At the urging of the Thailand Tech Startup Association, Thailand’s Committee on Communications, Telecommunications and Digital Economy and Society will seek to persuade three government agencies, namely the National Innovation Agency (NIA), Digital Economy Promotion Agency (DEPA) and the Electronic Transactions Development Agency (ETDA), to implement policies and measures that will enable local startups to realize their full potential and compete with regional unicorns and foreign players, as well as to protect and safeguard the country’s data sovereignty. The call to increase and accelerate the number of local startups comes at a time when the country is focused on fulfilling its aim of achieving Thailand 4.0, yet the nation still lacks a homegrown unicorn to call its own and the dominant forces are comprised of foreign players such as multinational ride-hailing operators and e-commerce providers. This leads to a delicate situation whereby the country’s vital data such as its consumer spending habits and market trends are mostly gathered and owned by foreign multinational companies rather than by government organizations or local bodies.

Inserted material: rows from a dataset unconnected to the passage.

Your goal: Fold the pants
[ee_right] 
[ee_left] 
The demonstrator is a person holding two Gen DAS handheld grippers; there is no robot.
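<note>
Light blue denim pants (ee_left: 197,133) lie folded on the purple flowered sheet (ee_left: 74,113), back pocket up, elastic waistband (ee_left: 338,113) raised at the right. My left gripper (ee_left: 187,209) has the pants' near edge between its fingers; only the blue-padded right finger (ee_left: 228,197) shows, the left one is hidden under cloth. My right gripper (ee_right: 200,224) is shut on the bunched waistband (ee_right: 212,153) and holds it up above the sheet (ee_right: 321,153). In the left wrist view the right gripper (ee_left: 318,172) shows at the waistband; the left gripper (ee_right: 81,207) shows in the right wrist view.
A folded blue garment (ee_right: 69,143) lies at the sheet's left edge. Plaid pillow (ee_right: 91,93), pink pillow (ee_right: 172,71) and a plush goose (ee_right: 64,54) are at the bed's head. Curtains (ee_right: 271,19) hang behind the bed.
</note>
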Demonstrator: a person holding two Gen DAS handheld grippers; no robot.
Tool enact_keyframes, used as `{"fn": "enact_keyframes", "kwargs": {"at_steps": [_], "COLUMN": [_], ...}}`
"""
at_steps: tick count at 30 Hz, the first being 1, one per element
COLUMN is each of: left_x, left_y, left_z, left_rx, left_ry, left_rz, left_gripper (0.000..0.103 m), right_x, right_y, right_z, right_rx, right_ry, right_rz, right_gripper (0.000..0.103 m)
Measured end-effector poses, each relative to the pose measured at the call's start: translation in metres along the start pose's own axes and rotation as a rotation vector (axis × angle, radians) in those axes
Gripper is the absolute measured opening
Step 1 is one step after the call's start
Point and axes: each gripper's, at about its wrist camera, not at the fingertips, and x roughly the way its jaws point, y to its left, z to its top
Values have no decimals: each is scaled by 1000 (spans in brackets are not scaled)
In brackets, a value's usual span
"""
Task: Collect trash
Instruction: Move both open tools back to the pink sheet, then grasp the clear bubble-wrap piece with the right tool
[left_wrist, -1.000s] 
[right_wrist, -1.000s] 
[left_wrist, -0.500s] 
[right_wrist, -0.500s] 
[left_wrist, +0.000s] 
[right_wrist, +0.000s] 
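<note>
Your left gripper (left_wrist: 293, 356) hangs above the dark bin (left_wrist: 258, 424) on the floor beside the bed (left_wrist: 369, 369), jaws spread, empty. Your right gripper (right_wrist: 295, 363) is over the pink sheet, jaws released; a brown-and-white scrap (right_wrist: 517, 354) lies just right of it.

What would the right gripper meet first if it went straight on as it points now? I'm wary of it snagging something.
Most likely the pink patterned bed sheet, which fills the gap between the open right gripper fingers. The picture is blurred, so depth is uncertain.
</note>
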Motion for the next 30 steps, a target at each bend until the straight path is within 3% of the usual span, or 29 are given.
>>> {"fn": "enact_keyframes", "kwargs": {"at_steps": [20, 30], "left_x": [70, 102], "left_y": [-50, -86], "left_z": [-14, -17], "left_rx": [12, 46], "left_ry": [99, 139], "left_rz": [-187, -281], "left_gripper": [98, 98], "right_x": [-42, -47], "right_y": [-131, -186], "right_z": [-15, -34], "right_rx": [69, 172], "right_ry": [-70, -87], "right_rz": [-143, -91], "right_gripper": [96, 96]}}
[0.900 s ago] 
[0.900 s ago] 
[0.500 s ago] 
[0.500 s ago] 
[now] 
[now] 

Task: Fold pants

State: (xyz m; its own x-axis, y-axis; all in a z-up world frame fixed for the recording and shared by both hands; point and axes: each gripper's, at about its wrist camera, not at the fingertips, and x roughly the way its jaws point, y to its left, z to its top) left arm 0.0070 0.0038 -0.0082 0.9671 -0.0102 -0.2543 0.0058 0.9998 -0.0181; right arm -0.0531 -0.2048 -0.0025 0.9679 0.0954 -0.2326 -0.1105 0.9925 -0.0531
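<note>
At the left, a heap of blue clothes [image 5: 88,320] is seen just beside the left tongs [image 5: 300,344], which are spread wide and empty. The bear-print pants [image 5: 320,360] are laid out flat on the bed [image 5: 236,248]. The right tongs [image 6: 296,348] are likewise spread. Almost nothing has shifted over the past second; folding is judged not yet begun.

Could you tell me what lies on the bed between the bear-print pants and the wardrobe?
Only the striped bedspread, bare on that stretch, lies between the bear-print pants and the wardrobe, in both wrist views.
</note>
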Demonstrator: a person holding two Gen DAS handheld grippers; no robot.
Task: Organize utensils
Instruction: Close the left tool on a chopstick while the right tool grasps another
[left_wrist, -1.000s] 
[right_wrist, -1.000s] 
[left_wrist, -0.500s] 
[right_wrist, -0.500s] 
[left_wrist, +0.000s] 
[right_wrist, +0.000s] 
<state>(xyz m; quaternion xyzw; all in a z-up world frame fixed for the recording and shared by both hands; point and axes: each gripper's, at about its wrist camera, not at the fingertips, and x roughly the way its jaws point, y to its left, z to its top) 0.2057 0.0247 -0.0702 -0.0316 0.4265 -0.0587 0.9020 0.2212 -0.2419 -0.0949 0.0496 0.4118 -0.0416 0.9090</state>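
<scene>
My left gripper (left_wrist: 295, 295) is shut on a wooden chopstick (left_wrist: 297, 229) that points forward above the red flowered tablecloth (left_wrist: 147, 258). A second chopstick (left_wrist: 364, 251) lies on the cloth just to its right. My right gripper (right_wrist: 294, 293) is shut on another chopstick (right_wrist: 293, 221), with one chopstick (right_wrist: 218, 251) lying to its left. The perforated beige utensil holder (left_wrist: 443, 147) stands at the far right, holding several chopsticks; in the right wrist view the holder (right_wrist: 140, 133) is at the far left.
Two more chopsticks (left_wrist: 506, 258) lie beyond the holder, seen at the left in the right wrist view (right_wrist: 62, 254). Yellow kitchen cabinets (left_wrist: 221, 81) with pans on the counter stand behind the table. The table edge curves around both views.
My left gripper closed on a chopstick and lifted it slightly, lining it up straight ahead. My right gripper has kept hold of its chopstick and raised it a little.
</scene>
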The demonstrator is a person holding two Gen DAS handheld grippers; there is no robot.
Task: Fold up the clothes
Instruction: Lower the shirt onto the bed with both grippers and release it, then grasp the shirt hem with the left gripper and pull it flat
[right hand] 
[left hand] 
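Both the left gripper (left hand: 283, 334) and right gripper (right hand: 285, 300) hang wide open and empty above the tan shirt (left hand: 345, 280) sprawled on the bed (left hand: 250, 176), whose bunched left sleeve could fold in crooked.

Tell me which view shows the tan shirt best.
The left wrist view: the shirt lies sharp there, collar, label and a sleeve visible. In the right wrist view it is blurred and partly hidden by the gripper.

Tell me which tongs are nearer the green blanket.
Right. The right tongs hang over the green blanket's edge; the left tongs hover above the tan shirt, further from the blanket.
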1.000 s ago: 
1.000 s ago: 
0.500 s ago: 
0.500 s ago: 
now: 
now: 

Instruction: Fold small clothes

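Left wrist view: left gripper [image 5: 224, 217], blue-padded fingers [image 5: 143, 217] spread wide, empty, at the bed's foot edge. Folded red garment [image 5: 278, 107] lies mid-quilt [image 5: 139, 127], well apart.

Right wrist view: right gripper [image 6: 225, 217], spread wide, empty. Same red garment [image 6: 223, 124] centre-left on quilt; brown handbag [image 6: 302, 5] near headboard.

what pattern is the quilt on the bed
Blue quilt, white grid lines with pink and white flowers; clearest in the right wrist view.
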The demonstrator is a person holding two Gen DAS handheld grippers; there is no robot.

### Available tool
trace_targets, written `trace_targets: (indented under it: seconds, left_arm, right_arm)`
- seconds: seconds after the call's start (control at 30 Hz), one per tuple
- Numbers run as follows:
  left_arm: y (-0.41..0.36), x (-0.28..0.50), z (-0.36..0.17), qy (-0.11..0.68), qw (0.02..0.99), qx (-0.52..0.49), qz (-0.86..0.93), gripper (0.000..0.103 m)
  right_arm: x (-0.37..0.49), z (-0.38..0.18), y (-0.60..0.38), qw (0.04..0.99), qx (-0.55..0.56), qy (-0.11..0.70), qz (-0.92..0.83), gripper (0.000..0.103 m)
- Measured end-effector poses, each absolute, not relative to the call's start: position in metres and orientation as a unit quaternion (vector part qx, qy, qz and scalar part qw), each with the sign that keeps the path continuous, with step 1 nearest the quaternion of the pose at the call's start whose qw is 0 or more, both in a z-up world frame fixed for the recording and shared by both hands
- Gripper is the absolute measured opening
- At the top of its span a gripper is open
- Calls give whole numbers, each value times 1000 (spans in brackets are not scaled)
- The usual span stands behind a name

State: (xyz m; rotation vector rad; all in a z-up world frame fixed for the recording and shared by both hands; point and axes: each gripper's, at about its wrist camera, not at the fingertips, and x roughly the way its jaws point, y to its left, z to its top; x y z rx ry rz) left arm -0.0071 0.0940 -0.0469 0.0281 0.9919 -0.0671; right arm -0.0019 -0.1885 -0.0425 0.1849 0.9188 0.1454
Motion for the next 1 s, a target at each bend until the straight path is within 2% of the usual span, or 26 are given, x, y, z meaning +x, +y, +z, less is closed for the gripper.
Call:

In order to help the country transition towards Thailand 4.0, the association proposed following the Indonesian model, which has two standout pillars that can prove beneficial to Thailand’s progress: the assurance of fair tax collection for startups and data sovereignty. Panachit Kittipanya-ngam, president of the Thailand Tech Startup Association, noted that if the country’s government is unable to collect value-added tax from the services of multinational global companies and businesses, it should at least reduce the taxes on local startups and companies in order to ensure a more level playing field. This step will help to reduce the burden on homegrown startups and promote their growth. In regards to data sovereignty, the government should implement the concept and subject the country’s data to its laws and system of governance.
Panachit emphasized that the nation’s policymakers and governmental agencies should adopt measures and initiatives that give priority to the growth of local startups instead of relying too much on the investment of foreign multinational corporations and companies. As a case in point, most of the country’s important market data such as those on consumer trends and spending habits are in the hands of foreign players and businesses, instead of with local companies and governmental agencies. In order to ensure that Thailand’s data is protected and secured, Panachit suggests that laws and policies should be enacted to safeguard the country’s data, and that vital data should only be made accessible to local startups and companies.
Thailand’s government can contribute much to the growth of the nation’s startups in many other ways as well. As an example, it can implement tech policies such as an application programming interface (API) platform for local startups to help get them up to speed and reduce operating costs. It can also support the growth of local companies and startups by buying and promoting their services and products through initiatives and programs that are designed to encourage governmental agencies and bodies to act as their customers. The association also encourages the government to directly invest in promising startups and companies through establishing matching funds with the private sector.
As Thailand enters an industrial era marked by profound shifts and changes caused by the disruption of new and emerging technology, its local startups must rise up to meet the task at hand. With the support of the country’s policymakers and the introduction of laws and initiatives aimed at promoting homegrown companies and protecting data sovereignty, Thailand’s startups have a promising future ahead as the nation readies itself for Thailand 4.0.